An acceptable answer contains every record below, unchanged, and no pictures.

Data excerpts:
=== Begin Enclosure ===

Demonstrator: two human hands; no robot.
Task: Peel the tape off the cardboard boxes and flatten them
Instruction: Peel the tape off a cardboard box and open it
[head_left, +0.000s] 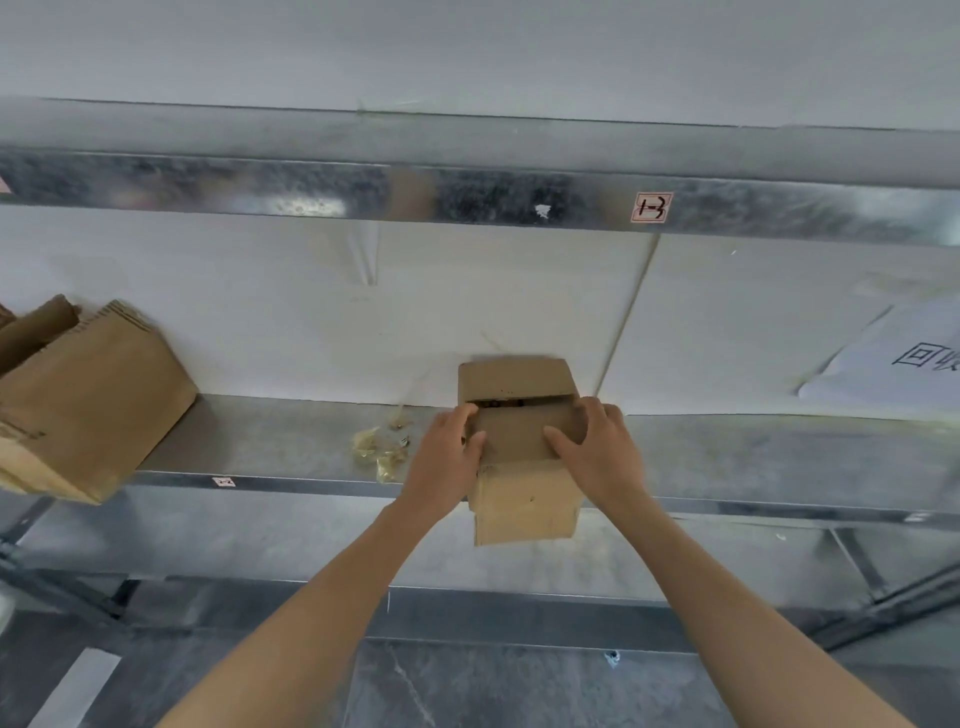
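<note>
A small brown cardboard box (519, 499) sits at the front edge of the metal shelf (260, 441), its lower part hanging over the edge. One top flap stands up at the back, and a dark gap shows under it. My left hand (449, 457) grips the box's left side, fingers curled over the top edge. My right hand (592, 452) grips the right side, thumb lying across the top flap. Crumpled yellowish tape (379, 452) lies on the shelf just left of my left hand.
A larger cardboard box (88, 400) lies tilted at the shelf's left end, overhanging the edge. An upper metal shelf beam (467, 197) with a label runs above. A white sheet with printed characters (904, 358) leans at the right. Dark floor lies below.
</note>
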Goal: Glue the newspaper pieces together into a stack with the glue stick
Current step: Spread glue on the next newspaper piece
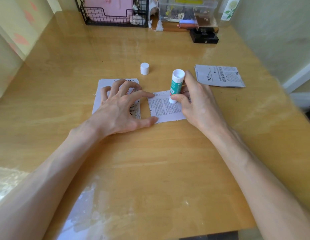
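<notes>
Head camera: A person works at a glossy wooden table [150, 161], both bare forearms reaching in from the near edge. At the middle of the table lies a single newspaper piece [165, 108], printed side up and flat on the wood. The right hand [197, 104] grasps a green-and-white glue stick [175, 85], thumb and fingers wrapped round the barrel. The stick stands nearly upright, leaning slightly, and its lower white end appears to touch the far right part of the piece, though the thumb partly hides the contact. The left hand [119, 108] is spread wide and grasps nothing: its forefinger and thumb press on the left edge of the piece, while its other fingers arch over a second pile of newspaper pieces [105, 83] just beside it, toward the table's left edge. The white cap [144, 68] stands upright on the bare wood, apart from the stick and on the far side of both papers. A third bundle of newspaper pieces [220, 76] lies near the right edge, well apart from the hands. Along the far edge stand a black wire basket [114, 16] holding something pink, a clear plastic box [187, 9] of small items and a black box [204, 38].
</notes>
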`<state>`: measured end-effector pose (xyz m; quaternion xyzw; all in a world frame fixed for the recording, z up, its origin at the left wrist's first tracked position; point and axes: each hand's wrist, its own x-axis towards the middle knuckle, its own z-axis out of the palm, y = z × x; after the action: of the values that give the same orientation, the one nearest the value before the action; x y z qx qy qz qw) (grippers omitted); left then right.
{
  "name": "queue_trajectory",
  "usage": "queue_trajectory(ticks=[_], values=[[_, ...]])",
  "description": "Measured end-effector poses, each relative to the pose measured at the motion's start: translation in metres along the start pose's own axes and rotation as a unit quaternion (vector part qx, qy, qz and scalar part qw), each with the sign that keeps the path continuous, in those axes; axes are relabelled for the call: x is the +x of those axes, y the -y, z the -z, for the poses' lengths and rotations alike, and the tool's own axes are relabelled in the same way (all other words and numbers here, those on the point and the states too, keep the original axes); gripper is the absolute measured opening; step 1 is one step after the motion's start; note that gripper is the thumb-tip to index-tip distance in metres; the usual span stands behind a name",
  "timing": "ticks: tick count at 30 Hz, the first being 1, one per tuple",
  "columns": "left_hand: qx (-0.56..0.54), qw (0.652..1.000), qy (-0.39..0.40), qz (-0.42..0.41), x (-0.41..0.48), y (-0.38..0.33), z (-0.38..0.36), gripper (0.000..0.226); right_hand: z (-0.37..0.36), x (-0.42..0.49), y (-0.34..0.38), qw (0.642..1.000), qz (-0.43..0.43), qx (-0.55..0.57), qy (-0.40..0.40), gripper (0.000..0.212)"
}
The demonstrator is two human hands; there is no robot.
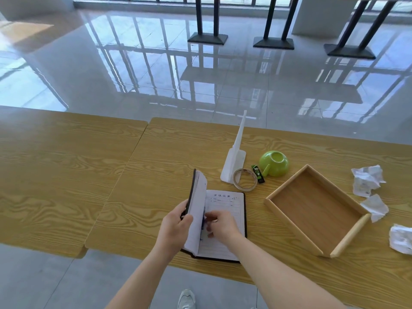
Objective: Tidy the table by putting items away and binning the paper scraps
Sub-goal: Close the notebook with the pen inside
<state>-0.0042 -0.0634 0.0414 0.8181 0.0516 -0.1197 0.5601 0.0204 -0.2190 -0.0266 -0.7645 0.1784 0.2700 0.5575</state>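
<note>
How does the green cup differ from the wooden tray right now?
The green cup is small, round and tipped over, its base showing; the wooden tray is large, rectangular and sits flat, open side up. The cup is glossy green, the tray pale wood. Both rest on the table.

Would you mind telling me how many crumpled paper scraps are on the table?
3, all right of the wooden tray: one far, one beside the tray's corner, one at the frame edge, partly cut off.

Black notebook (225, 210) half-open near table edge, left cover raised; blue pen (203, 221) in the fold. Empty wooden tray (296, 228) right; three crumpled paper scraps (366, 180) beyond.
</note>
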Motion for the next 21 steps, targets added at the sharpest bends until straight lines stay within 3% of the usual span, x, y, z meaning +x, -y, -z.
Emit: queue_trajectory(ticks=[8,15,21], values=[[0.054,0.998,0.016,-0.027,-0.001,-0.005,-0.022,0.044,0.029,-0.007,-0.016,0.996,-0.006,0.086,-0.025,0.028],[0.199,0.973,-0.029,-0.11,-0.004,-0.01,-0.064,0.04,0.076,-0.024,-0.048,0.984,-0.023,0.082,-0.154,0.012],[0.347,0.934,-0.021,-0.079,-0.003,-0.002,-0.114,0.057,0.091,-0.032,-0.055,0.984,-0.044,0.083,-0.148,0.026]])
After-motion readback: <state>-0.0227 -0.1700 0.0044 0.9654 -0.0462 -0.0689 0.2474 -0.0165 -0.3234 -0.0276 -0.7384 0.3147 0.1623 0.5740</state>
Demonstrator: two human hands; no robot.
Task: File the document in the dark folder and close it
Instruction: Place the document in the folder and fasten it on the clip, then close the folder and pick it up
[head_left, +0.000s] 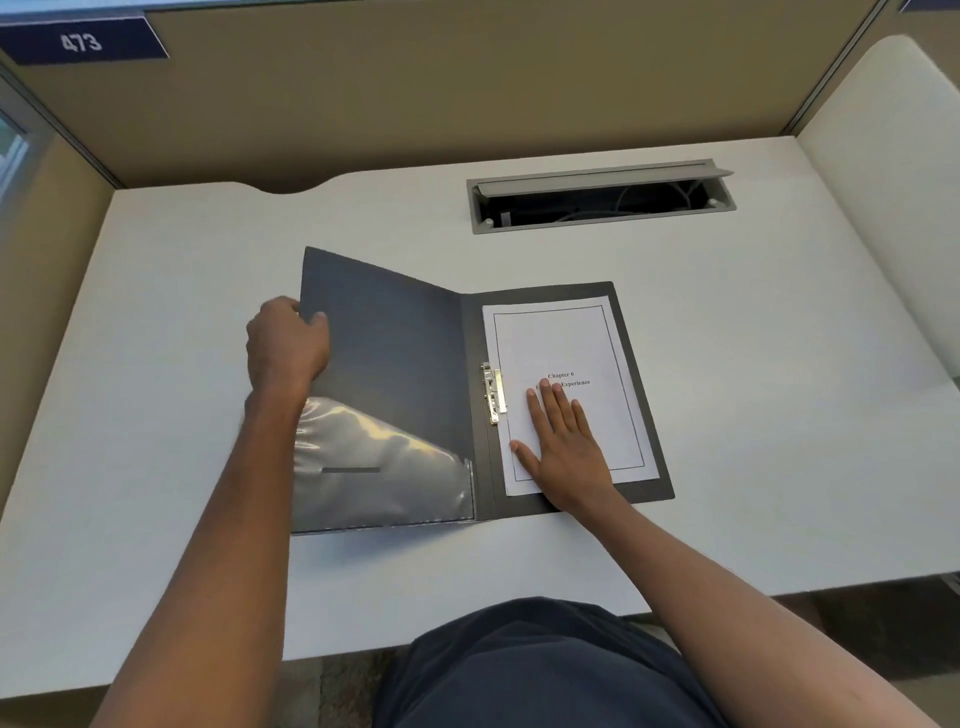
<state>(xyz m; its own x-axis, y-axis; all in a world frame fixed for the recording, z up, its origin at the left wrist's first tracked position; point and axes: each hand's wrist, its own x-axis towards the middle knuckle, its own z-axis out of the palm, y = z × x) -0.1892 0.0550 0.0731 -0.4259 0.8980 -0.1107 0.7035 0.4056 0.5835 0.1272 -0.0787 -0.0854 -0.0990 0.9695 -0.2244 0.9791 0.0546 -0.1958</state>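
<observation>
The desk (727, 364) held the open dark folder (644, 415) near its middle, back panel flat and front cover (384, 353) raised at a slant. The document (587, 332) lay on the back panel, its left edge against the metal clip (492, 392). The step in hand looked like closing: filing seemed done, though whether the clip gripped the sheet could not be told. The left hand (285, 343) pinched the cover's outer edge, thumb inside. The right hand (566, 447) lay spread and flat on the document. Next, the cover would need swinging over while the right hand slid clear.
</observation>
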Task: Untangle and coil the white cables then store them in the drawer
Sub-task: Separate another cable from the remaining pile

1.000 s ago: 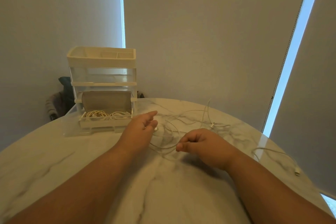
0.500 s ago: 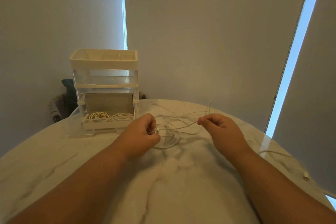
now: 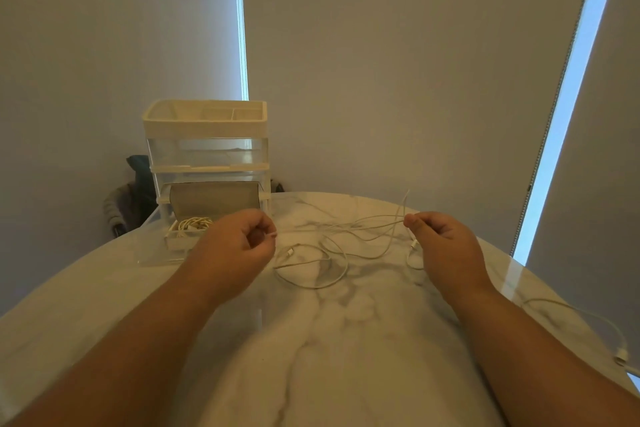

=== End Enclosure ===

SOLUTION TO THE EXERCISE
Demonstrator: two human hands; no robot.
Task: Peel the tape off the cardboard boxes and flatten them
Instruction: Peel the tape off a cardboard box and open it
[head_left, +0.000s] 
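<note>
A small brown cardboard box (519, 499) sits at the front edge of the metal shelf (260, 441), its lower part hanging over the edge. One top flap stands up at the back, and a dark gap shows under it. My left hand (449, 457) grips the box's left side, fingers curled over the top edge. My right hand (592, 452) grips the right side, thumb lying across the top flap. Crumpled yellowish tape (379, 452) lies on the shelf just left of my left hand.
A larger cardboard box (88, 400) lies tilted at the shelf's left end, overhanging the edge. An upper metal shelf beam (467, 197) with a label runs above. A white sheet with printed characters (904, 358) leans at the right. Dark floor lies below.
</note>
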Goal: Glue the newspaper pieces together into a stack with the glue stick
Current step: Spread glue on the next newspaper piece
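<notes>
Head camera: A person works at a glossy wooden table [150, 161], both bare forearms reaching in from the near edge. At the middle of the table lies a single newspaper piece [165, 108], printed side up and flat on the wood. The right hand [197, 104] grasps a green-and-white glue stick [175, 85], thumb and fingers wrapped round the barrel. The stick stands nearly upright, leaning slightly, and its lower white end appears to touch the far right part of the piece, though the thumb partly hides the contact. The left hand [119, 108] is spread wide and grasps nothing: its forefinger and thumb press on the left edge of the piece, while its other fingers arch over a second pile of newspaper pieces [105, 83] just beside it, toward the table's left edge. The white cap [144, 68] stands upright on the bare wood, apart from the stick and on the far side of both papers. A third bundle of newspaper pieces [220, 76] lies near the right edge, well apart from the hands. Along the far edge stand a black wire basket [114, 16] holding something pink, a clear plastic box [187, 9] of small items and a black box [204, 38].
</notes>
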`<state>`: measured end-effector pose (xyz m; quaternion xyzw; all in a world frame fixed for the recording, z up, its origin at the left wrist's first tracked position; point and axes: each hand's wrist, its own x-axis towards the middle knuckle, its own z-axis out of the palm, y = z × x; after the action: of the values that give the same orientation, the one nearest the value before the action; x y z qx qy qz qw) (grippers omitted); left then right.
{
  "name": "queue_trajectory",
  "usage": "queue_trajectory(ticks=[_], values=[[_, ...]])",
  "description": "Measured end-effector poses, each relative to the pose measured at the motion's start: translation in metres along the start pose's own axes and rotation as a unit quaternion (vector part qx, qy, qz and scalar part qw), each with the sign that keeps the path continuous, in those axes; axes are relabelled for the call: x is the +x of those axes, y the -y, z the -z, for the poses' lengths and rotations alike, and the tool's own axes are relabelled in the same way (all other words and numbers here, those on the point and the states too, keep the original axes); gripper is the absolute measured opening; step 1 is one step after the motion's start; note that gripper is the thumb-tip to index-tip distance in metres; the usual span stands behind a name",
  "timing": "ticks: tick count at 30 Hz, the first being 1, one per tuple",
  "columns": "left_hand: qx (-0.56..0.54), qw (0.652..1.000), qy (-0.39..0.40), qz (-0.42..0.41), x (-0.41..0.48), y (-0.38..0.33), z (-0.38..0.36), gripper (0.000..0.226); right_hand: z (-0.37..0.36), x (-0.42..0.49), y (-0.34..0.38), qw (0.642..1.000), qz (-0.43..0.43), qx (-0.55..0.57), qy (-0.40..0.40), gripper (0.000..0.212)"
}
The demonstrator is two human hands; there is no robot.
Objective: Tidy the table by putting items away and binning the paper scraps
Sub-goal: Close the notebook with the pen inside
<state>-0.0042 -0.0634 0.0414 0.8181 0.0516 -0.1197 0.5601 0.0204 -0.2190 -0.0266 -0.7645 0.1784 0.2700 0.5575</state>
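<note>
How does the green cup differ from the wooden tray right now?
The green cup is small, round and tipped over, its base showing; the wooden tray is large, rectangular and sits flat, open side up. The cup is glossy green, the tray pale wood. Both rest on the table.

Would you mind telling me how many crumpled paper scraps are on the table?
3, all right of the wooden tray: one far, one beside the tray's corner, one at the frame edge, partly cut off.

Black notebook (225, 210) half-open near table edge, left cover raised; blue pen (203, 221) in the fold. Empty wooden tray (296, 228) right; three crumpled paper scraps (366, 180) beyond.
</note>
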Motion for the next 21 steps, targets added at the sharpest bends until straight lines stay within 3% of the usual span, x, y, z meaning +x, -y, -z.
Emit: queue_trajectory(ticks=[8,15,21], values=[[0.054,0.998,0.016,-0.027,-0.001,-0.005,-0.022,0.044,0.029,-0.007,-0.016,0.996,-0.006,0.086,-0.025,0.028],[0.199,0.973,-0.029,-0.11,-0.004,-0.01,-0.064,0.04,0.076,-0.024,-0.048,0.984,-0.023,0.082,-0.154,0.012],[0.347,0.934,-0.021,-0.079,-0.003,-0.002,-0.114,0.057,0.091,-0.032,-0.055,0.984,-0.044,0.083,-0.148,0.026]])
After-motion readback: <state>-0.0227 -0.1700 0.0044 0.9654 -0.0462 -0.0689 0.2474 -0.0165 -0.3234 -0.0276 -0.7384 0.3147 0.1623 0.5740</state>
Demonstrator: two human hands; no robot.
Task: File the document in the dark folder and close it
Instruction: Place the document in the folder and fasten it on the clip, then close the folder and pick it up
[head_left, +0.000s] 
<state>(xyz m; its own x-axis, y-axis; all in a world frame fixed for the recording, z up, its origin at the left wrist's first tracked position; point and axes: each hand's wrist, its own x-axis towards the middle knuckle, its own z-axis out of the palm, y = z × x) -0.1892 0.0550 0.0731 -0.4259 0.8980 -0.1107 0.7035 0.4056 0.5835 0.1272 -0.0787 -0.0854 -0.0990 0.9695 -0.2244 0.9791 0.0546 -0.1958</state>
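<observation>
The desk (727, 364) held the open dark folder (644, 415) near its middle, back panel flat and front cover (384, 353) raised at a slant. The document (587, 332) lay on the back panel, its left edge against the metal clip (492, 392). The step in hand looked like closing: filing seemed done, though whether the clip gripped the sheet could not be told. The left hand (285, 343) pinched the cover's outer edge, thumb inside. The right hand (566, 447) lay spread and flat on the document. Next, the cover would need swinging over while the right hand slid clear.
</observation>
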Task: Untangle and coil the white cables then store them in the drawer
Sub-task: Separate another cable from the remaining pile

1.000 s ago: 
0.500 s ago: 
now: 

The exercise calls for nothing more.